Given entries Block Start

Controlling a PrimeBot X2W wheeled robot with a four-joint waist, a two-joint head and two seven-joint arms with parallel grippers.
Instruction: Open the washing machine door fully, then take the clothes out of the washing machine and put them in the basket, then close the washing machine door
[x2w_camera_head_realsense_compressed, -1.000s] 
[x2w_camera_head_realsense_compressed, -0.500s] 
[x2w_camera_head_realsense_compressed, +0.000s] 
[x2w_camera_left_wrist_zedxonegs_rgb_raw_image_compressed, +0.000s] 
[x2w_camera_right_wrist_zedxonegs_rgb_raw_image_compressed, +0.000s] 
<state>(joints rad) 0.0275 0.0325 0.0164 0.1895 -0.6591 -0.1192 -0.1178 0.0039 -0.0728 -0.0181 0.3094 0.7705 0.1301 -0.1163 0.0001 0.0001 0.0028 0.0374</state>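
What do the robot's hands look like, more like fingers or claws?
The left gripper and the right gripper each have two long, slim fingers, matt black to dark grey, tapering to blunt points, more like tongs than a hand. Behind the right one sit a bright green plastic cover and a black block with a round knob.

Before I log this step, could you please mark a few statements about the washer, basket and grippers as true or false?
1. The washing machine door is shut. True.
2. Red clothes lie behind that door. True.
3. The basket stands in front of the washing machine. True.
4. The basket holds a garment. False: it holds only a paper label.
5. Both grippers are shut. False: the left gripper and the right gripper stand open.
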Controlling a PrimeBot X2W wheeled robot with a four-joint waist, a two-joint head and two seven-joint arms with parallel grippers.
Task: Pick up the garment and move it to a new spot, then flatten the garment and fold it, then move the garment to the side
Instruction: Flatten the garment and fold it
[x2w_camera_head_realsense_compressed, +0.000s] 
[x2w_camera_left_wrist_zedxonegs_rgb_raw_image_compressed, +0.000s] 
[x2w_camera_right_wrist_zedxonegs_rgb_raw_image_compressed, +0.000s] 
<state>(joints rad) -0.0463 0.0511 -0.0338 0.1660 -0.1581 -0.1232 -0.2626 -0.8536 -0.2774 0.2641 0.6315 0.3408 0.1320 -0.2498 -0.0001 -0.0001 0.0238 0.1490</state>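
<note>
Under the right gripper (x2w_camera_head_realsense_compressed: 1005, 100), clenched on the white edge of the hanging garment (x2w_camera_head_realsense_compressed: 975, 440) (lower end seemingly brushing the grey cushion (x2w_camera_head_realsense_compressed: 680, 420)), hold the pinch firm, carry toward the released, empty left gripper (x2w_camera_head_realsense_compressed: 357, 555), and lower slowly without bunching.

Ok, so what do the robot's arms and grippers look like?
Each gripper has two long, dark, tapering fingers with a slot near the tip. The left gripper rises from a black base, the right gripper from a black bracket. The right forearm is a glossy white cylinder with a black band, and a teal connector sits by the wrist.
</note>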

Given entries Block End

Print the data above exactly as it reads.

> [Solved exercise]:
Controlling a PrimeBot X2W wheeled robot with a four-joint waist, a two-joint head and two seven-joint arms with parallel grippers.
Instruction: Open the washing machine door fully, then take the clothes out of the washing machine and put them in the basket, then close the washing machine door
[x2w_camera_head_realsense_compressed, -1.000s] 
[x2w_camera_head_realsense_compressed, -0.500s] 
[x2w_camera_head_realsense_compressed, +0.000s] 
[x2w_camera_left_wrist_zedxonegs_rgb_raw_image_compressed, +0.000s] 
[x2w_camera_right_wrist_zedxonegs_rgb_raw_image_compressed, +0.000s] 
<state>(joints rad) 0.0275 0.0325 0.0164 0.1895 -0.6591 -0.1192 -0.1178 0.0039 -0.0728 -0.0181 0.3094 0.7705 0.1301 -0.1163 0.0001 0.0001 0.0028 0.0374</state>
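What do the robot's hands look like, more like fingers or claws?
The left gripper and the right gripper each have two long, slim fingers, matt black to dark grey, tapering to blunt points, more like tongs than a hand. Behind the right one sit a bright green plastic cover and a black block with a round knob.

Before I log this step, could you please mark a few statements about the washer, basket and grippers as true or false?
1. The washing machine door is shut. True.
2. Red clothes lie behind that door. True.
3. The basket stands in front of the washing machine. True.
4. The basket holds a garment. False: it holds only a paper label.
5. Both grippers are shut. False: the left gripper and the right gripper stand open.
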Controlling a PrimeBot X2W wheeled robot with a four-joint waist, a two-joint head and two seven-joint arms with parallel grippers.
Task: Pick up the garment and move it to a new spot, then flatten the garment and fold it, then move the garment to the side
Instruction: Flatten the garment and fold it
[x2w_camera_head_realsense_compressed, +0.000s] 
[x2w_camera_left_wrist_zedxonegs_rgb_raw_image_compressed, +0.000s] 
[x2w_camera_right_wrist_zedxonegs_rgb_raw_image_compressed, +0.000s] 
<state>(joints rad) -0.0463 0.0511 -0.0338 0.1660 -0.1581 -0.1232 -0.2626 -0.8536 -0.2774 0.2641 0.6315 0.3408 0.1320 -0.2498 -0.0001 -0.0001 0.0238 0.1490</state>
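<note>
Under the right gripper (x2w_camera_head_realsense_compressed: 1005, 100), clenched on the white edge of the hanging garment (x2w_camera_head_realsense_compressed: 975, 440) (lower end seemingly brushing the grey cushion (x2w_camera_head_realsense_compressed: 680, 420)), hold the pinch firm, carry toward the released, empty left gripper (x2w_camera_head_realsense_compressed: 357, 555), and lower slowly without bunching.

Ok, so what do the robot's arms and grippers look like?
Each gripper has two long, dark, tapering fingers with a slot near the tip. The left gripper rises from a black base, the right gripper from a black bracket. The right forearm is a glossy white cylinder with a black band, and a teal connector sits by the wrist.
</note>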

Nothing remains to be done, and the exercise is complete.